Instructions for the task ▸ Lines below starting with the line with "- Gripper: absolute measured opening" and going on through the line with "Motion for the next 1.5" must be output exactly; the rest of the records must be left out.

Data extract ▸

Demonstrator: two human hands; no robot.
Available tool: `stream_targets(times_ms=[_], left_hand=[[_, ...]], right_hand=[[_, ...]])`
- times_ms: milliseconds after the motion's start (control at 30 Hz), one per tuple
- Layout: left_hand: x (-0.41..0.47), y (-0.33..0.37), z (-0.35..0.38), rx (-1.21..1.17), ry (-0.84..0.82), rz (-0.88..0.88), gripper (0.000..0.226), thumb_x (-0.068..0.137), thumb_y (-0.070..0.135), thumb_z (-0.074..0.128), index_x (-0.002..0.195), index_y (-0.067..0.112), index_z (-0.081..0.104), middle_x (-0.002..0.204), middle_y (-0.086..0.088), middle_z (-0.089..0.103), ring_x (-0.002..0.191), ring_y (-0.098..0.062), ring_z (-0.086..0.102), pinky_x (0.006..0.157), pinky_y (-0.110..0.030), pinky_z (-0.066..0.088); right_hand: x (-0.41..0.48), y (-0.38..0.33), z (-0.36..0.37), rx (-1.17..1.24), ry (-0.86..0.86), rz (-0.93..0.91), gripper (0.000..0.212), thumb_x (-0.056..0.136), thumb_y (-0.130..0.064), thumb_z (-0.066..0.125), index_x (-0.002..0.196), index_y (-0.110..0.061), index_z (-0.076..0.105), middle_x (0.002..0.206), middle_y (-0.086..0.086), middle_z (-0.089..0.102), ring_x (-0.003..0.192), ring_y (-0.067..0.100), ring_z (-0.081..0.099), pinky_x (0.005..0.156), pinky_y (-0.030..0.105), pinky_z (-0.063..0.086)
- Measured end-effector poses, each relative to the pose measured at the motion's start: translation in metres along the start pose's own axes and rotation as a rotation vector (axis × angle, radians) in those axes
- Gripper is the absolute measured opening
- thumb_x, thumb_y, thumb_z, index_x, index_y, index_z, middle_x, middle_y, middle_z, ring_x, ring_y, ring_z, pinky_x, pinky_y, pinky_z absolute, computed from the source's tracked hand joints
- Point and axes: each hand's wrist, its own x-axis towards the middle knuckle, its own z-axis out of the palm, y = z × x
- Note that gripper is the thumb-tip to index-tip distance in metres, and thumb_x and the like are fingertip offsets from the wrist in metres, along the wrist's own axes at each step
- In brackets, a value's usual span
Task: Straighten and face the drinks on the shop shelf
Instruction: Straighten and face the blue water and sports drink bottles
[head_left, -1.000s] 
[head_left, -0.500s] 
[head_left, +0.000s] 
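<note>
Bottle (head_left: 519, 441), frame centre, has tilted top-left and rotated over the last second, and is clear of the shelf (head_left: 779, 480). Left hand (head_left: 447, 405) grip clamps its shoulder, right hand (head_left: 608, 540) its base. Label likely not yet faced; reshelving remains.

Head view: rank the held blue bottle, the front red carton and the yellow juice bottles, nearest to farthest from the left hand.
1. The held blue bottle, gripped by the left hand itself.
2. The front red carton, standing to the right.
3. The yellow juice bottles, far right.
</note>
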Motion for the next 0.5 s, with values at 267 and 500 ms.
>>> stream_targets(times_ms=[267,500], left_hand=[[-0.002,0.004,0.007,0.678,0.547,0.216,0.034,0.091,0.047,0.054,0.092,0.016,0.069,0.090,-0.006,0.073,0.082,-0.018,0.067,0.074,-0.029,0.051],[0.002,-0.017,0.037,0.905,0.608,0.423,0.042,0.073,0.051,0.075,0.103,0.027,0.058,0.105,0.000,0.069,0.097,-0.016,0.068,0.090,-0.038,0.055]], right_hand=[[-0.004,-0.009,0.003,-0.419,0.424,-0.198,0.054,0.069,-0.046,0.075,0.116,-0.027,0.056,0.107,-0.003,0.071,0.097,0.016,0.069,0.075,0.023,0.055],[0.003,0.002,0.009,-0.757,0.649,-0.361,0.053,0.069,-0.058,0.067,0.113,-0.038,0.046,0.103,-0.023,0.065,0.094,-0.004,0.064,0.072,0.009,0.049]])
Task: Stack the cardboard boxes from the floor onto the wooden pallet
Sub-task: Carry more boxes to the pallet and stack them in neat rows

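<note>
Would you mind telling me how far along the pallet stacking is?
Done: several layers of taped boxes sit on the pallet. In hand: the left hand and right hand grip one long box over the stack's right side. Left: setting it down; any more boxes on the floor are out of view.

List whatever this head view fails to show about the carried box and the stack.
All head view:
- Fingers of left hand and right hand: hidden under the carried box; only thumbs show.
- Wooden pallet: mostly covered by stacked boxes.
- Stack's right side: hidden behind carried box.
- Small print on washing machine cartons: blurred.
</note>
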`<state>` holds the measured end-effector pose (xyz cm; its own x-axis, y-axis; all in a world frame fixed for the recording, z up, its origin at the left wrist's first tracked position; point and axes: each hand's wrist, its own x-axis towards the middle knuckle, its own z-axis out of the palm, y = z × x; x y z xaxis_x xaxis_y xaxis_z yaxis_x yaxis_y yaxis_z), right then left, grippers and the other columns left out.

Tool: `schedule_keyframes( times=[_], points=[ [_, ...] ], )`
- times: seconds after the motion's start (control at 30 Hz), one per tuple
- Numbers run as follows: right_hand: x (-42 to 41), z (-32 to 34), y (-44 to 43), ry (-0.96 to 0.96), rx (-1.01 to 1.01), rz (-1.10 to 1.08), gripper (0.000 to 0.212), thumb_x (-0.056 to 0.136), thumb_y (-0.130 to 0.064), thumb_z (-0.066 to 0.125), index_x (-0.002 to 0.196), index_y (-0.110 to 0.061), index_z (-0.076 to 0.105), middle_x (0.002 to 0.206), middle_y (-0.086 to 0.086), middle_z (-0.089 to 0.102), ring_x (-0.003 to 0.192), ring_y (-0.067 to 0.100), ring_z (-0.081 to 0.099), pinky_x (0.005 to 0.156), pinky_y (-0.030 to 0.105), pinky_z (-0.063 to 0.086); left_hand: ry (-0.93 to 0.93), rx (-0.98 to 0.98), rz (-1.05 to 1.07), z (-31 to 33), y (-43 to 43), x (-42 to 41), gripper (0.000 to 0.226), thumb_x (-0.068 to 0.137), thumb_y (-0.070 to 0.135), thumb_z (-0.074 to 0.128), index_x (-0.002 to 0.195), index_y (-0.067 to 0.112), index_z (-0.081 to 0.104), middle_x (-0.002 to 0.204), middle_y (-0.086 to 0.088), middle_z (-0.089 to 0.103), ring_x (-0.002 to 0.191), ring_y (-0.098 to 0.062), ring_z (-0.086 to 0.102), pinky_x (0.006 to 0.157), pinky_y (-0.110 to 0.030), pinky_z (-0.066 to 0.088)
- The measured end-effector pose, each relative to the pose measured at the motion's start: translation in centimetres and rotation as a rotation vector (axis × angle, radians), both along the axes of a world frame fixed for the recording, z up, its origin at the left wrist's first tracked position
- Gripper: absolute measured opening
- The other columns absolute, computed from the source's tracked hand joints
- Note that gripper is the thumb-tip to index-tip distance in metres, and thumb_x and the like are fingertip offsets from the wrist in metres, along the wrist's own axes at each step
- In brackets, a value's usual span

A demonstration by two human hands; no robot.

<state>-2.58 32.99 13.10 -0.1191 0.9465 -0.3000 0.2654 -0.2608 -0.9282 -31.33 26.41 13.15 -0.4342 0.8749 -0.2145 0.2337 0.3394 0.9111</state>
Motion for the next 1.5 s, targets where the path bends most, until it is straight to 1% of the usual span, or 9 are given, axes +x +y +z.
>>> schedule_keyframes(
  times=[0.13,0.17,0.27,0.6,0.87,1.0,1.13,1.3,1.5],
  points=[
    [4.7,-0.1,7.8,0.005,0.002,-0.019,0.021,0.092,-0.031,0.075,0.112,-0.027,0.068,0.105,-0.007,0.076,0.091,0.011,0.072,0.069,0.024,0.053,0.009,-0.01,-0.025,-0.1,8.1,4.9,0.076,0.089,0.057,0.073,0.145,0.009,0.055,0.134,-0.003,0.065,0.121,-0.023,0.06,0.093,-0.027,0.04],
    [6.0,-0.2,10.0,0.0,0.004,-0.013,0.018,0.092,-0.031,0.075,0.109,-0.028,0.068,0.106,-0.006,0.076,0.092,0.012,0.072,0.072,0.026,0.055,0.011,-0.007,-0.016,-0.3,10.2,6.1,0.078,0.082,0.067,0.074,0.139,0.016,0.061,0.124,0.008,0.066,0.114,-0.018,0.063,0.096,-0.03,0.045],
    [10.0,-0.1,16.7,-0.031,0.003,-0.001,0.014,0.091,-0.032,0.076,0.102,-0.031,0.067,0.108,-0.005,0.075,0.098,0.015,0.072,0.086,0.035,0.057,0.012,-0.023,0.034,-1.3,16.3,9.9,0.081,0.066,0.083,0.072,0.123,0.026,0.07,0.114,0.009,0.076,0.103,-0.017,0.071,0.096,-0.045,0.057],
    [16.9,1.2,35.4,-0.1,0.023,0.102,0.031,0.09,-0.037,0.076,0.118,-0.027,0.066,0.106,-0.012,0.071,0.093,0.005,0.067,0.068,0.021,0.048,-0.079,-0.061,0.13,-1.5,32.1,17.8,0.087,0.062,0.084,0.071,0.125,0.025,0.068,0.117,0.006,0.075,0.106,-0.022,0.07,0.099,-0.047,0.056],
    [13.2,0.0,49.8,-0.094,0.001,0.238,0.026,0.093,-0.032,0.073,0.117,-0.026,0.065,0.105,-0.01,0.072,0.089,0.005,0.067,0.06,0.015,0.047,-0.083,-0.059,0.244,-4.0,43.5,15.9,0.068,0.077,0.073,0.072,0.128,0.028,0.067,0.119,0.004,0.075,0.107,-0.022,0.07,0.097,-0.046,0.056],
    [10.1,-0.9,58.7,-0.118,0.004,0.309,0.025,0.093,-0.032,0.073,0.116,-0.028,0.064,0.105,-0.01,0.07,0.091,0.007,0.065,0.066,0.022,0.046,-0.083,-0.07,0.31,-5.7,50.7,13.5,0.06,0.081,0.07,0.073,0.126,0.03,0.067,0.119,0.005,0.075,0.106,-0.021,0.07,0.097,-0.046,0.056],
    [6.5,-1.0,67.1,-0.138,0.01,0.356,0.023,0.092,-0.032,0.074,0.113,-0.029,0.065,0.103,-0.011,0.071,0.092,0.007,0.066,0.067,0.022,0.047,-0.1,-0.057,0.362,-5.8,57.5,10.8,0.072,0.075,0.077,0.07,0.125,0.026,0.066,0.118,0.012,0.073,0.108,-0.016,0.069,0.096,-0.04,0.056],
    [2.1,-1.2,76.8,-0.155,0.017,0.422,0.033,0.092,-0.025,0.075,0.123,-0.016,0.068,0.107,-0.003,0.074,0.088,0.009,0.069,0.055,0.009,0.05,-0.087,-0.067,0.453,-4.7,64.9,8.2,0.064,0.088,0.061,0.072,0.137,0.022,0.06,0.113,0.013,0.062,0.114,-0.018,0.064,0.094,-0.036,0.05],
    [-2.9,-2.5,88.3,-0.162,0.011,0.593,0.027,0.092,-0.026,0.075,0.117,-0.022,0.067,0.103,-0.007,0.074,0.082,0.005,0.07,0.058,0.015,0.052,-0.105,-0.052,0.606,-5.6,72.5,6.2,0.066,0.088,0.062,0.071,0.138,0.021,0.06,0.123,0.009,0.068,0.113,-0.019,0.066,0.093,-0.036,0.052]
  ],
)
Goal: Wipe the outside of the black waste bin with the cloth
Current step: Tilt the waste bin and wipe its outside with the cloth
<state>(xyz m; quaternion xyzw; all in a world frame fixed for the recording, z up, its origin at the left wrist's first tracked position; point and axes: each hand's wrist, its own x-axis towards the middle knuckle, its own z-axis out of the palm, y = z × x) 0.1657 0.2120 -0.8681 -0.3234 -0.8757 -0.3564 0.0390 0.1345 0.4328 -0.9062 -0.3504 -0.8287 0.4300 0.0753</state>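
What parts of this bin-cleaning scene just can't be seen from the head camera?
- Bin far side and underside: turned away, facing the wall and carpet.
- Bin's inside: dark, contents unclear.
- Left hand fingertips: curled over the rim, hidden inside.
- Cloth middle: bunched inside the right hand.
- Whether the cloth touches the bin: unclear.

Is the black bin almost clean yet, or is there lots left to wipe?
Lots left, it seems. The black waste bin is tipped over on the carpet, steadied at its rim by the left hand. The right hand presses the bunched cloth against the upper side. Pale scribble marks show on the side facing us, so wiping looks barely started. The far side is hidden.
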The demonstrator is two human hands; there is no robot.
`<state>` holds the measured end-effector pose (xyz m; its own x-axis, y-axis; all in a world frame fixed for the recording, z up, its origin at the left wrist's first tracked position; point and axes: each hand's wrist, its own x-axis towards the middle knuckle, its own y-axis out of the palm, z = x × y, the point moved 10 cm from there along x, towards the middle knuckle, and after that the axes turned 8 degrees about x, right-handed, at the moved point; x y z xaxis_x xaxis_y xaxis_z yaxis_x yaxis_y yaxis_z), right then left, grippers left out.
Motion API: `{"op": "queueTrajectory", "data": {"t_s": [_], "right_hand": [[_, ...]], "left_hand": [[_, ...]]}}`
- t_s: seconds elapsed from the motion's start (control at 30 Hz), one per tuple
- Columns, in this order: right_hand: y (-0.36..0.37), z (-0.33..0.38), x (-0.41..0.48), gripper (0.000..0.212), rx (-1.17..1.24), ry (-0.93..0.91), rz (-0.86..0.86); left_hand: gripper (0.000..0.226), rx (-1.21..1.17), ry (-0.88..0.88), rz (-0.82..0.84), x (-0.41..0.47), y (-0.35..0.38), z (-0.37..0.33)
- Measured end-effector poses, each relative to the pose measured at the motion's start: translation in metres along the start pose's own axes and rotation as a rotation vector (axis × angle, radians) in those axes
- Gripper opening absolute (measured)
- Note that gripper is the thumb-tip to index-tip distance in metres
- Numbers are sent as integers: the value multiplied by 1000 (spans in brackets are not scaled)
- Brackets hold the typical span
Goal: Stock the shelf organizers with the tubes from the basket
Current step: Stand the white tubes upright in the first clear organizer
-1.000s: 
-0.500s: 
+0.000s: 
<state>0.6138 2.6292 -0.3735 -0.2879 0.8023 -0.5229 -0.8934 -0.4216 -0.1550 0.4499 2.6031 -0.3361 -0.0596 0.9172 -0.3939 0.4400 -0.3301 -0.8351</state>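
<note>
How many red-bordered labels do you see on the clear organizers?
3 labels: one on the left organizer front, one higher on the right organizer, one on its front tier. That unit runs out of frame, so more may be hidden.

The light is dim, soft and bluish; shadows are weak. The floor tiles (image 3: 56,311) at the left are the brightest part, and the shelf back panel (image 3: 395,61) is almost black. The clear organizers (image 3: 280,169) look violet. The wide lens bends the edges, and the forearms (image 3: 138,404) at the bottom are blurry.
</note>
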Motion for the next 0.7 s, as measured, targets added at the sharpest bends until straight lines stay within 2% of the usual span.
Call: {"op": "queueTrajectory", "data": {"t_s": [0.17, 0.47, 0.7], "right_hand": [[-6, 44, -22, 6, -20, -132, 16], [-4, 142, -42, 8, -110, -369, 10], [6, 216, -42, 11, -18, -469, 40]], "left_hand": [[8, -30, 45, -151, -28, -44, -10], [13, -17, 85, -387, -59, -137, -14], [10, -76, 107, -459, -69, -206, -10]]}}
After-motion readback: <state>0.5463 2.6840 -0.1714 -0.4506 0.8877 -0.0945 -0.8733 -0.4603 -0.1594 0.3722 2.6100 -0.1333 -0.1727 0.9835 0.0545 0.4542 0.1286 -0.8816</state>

Answer to this task ▸
- Gripper: absolute measured opening
- The other columns absolute, computed from the source's tracked hand joints
- Note that gripper is the thumb-tip to index-tip distance in metres, and thumb_x and the like are fingertip offsets from the wrist in metres, along the wrist's own axes at each step
- In brackets, a value's usual span

A demonstration by two human hands; no robot.

<state>-2.58 32.99 13.10 -0.1191 0.9465 -0.3000 0.2654 -0.2608 -0.9282 -31.33 26.41 13.15 -0.4342 0.8749 -0.2145 0.2337 0.3394 0.9111</state>
Motion for the next 1.5 s, targets where the path bends most, until it is straight to 1% of the usual span, or 9 are given, axes +x +y +z.

No more output will be produced for this exercise.